Why You Should Never Use AI to Generate Your Passwords
AI-Generated Passwords Are Not Secure
Research from Malwarebytes Labs found that passwords created by AI systems are predictable, repetitive, and not truly random. During testing, Claude generated identical passwords 10 times out of 50 attempts, while ChatGPT and Gemini showed similar flaws.
Though AI-made passwords look strong — full of numbers, uppercase letters, and symbols — they often follow patterns. Real password strength depends on entropy, or randomness. Secure passwords usually have 98–120 bits of entropy, but AI-generated ones scored only 20–27 bits, making them easy for hackers to guess.
Why AI Fails at Password Generation
AI models, known as large language models (LLMs), are designed to predict patterns, not randomness. When you ask ChatGPT or Gemini to make a password, it predicts characters that “make sense” based on training data — meaning many users might get similar results.

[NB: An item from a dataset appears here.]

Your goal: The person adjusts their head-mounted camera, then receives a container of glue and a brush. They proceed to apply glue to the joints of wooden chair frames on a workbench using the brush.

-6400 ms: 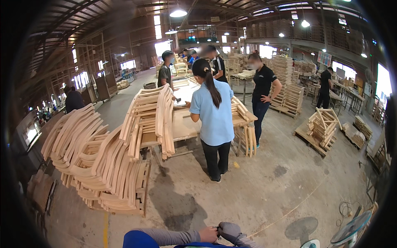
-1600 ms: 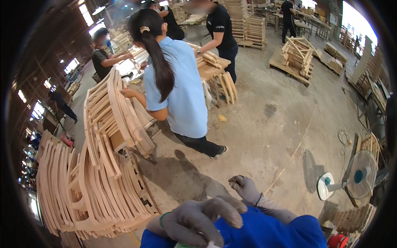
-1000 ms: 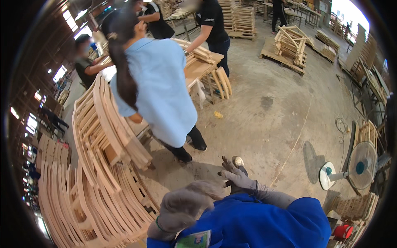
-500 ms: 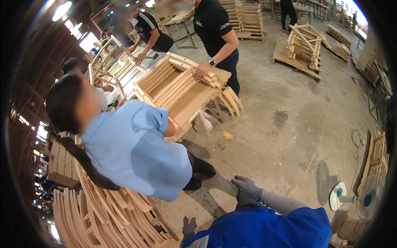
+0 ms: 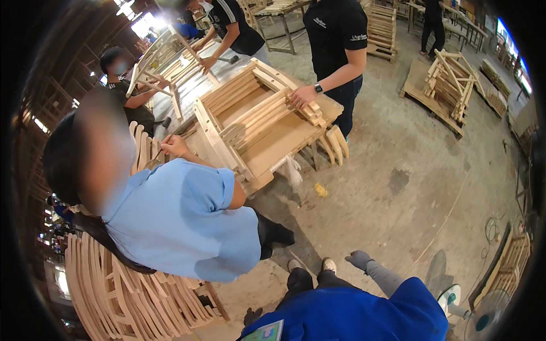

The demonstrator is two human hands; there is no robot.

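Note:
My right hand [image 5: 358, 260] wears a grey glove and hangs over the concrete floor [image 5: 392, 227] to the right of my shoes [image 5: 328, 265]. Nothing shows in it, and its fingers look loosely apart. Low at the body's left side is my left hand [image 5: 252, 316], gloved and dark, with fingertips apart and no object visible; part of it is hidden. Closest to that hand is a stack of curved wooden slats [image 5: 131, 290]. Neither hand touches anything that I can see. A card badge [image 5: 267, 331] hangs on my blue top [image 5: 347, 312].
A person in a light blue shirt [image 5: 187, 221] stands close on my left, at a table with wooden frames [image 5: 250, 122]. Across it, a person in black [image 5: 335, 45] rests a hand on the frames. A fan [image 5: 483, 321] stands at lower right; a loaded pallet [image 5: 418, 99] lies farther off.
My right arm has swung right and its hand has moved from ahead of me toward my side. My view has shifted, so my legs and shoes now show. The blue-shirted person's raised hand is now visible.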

Hackers can exploit this flaw. By prompting AIs in the same way users do, they can build lists of common AI-generated passwords and use them in brute-force attacks. If your password is in that list, your account could be compromised within minutes.

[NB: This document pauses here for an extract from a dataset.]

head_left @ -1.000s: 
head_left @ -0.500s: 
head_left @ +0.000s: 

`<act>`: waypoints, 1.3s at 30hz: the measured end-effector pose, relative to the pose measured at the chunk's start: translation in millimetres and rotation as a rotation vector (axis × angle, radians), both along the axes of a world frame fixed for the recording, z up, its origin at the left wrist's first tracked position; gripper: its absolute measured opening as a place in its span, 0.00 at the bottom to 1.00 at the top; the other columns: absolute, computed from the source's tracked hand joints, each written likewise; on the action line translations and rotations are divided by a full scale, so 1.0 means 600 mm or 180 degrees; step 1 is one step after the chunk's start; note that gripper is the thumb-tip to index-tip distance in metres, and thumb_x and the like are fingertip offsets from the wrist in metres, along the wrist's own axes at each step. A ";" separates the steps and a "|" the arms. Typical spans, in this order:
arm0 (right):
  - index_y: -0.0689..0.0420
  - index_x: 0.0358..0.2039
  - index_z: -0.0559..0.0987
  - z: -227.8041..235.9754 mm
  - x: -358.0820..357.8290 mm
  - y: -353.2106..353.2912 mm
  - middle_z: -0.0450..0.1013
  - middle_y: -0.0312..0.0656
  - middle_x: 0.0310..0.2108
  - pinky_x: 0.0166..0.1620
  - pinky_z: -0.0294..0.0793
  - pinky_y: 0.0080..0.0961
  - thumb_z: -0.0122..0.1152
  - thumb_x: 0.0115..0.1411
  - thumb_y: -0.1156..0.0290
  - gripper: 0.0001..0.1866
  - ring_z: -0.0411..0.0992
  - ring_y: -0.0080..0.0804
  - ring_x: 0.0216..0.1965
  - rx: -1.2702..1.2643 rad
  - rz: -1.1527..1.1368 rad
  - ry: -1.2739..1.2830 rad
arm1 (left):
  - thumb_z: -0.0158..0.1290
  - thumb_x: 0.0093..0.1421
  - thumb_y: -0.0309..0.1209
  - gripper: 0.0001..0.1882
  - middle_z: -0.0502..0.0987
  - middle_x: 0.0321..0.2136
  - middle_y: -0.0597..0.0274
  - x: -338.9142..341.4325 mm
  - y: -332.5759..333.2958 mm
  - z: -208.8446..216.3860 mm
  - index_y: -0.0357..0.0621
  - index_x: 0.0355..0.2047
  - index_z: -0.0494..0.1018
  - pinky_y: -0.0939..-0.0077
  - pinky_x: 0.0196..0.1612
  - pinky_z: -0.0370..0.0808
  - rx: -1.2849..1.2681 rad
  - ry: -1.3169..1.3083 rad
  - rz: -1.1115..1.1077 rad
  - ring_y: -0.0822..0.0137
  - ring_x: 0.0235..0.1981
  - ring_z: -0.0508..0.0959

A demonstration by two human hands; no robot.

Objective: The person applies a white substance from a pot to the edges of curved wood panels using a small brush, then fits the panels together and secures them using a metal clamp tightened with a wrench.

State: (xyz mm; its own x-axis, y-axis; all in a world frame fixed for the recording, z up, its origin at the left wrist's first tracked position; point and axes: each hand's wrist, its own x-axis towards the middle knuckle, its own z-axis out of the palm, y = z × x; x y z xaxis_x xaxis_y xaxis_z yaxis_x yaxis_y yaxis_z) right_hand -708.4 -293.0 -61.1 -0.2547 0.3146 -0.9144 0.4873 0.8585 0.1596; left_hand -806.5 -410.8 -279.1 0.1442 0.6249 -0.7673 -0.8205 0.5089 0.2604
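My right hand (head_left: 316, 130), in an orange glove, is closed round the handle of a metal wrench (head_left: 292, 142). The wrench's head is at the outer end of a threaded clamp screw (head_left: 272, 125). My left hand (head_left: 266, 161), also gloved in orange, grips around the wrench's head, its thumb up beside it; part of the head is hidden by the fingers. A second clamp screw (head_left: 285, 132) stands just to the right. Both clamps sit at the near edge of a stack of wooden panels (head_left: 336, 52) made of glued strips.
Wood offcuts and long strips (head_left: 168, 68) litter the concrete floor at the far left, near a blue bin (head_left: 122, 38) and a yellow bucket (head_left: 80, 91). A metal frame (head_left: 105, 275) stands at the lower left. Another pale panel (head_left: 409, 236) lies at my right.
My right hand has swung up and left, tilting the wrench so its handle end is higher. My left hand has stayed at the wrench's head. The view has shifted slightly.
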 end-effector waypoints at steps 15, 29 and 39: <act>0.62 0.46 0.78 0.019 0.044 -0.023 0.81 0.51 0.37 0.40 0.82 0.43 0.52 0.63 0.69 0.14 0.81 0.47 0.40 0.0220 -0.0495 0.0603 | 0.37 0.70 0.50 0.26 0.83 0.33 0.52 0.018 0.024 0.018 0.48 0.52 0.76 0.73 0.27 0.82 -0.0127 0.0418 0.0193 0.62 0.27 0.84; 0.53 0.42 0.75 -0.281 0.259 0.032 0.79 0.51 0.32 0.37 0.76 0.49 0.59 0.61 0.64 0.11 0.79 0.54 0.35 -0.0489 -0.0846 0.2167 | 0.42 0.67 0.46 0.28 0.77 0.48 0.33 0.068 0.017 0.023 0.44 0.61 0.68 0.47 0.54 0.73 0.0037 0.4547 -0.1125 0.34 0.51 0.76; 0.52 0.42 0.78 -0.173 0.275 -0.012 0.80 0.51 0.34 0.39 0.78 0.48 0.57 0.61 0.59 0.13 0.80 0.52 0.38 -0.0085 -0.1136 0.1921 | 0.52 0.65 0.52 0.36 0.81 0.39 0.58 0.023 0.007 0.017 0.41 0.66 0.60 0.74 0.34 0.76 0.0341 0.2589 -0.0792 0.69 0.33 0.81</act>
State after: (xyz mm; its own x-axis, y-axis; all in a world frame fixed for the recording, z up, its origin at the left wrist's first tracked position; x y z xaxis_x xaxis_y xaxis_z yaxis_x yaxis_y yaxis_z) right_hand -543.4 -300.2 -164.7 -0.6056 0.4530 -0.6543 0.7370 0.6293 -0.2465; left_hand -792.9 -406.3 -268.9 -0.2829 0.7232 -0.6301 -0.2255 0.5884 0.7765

The Better Option: Use a Password Manager
Unlike AI tools, password managers use cryptographically secure random generators to produce passwords that are impossible to predict. Each password they create is unique and stored safely, protected by encryption.

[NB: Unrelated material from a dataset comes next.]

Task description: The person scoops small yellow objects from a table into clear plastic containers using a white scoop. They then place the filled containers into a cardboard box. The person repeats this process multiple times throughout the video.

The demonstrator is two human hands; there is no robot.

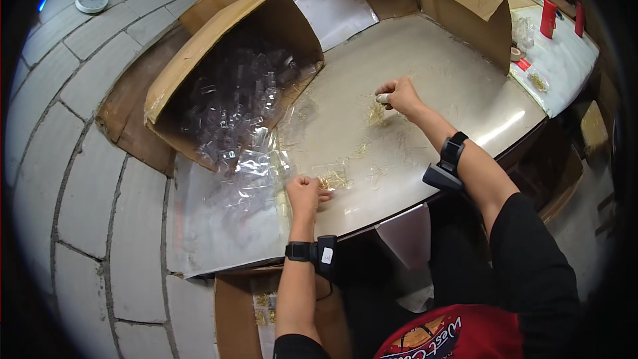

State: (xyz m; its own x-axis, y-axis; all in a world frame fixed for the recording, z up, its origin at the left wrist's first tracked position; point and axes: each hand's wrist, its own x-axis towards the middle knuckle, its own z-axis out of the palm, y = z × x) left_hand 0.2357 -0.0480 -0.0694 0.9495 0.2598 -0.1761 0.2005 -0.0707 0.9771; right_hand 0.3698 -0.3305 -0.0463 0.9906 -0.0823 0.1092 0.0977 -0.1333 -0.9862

Popular password managers like Bitwarden, 1Password, and Dashlane can automatically generate, save, and fill in your passwords securely.
You can also create your own strong password using a simple method:
Pick three uncommon words and add symbols or numbers.
Example: Combine “drift,” “opal,” and “marsh” into something likeDr1ft@Op@l_Marsh9(don’t reuse this one).
Upgrade Your Security with Passkeys
The most advanced form of login security today is the passkey — a system that replaces passwords with your device’s built-in authentication (fingerprint, face ID, or PIN). Passkeys are nearly impossible to steal or guess, since no password exists on a server.
Major tech companies such as Google, Apple, and Microsoft already support passkeys. You can enable them on supported apps and websites for faster, safer sign-ins.
Final Thoughts
AI can write, draw, and code — but it cannot generate truly random passwords. Using AI for password creation exposes you to unnecessary risk. For genuine online security:
- Use a password manager for random, strong passwords.
- Enable two-factor authentication (2FA) wherever possible.
- Switch to passkeys when available for maximum protection.
Your data security is only as strong as your weakest password — so keep it human-controlled, not AI-generated.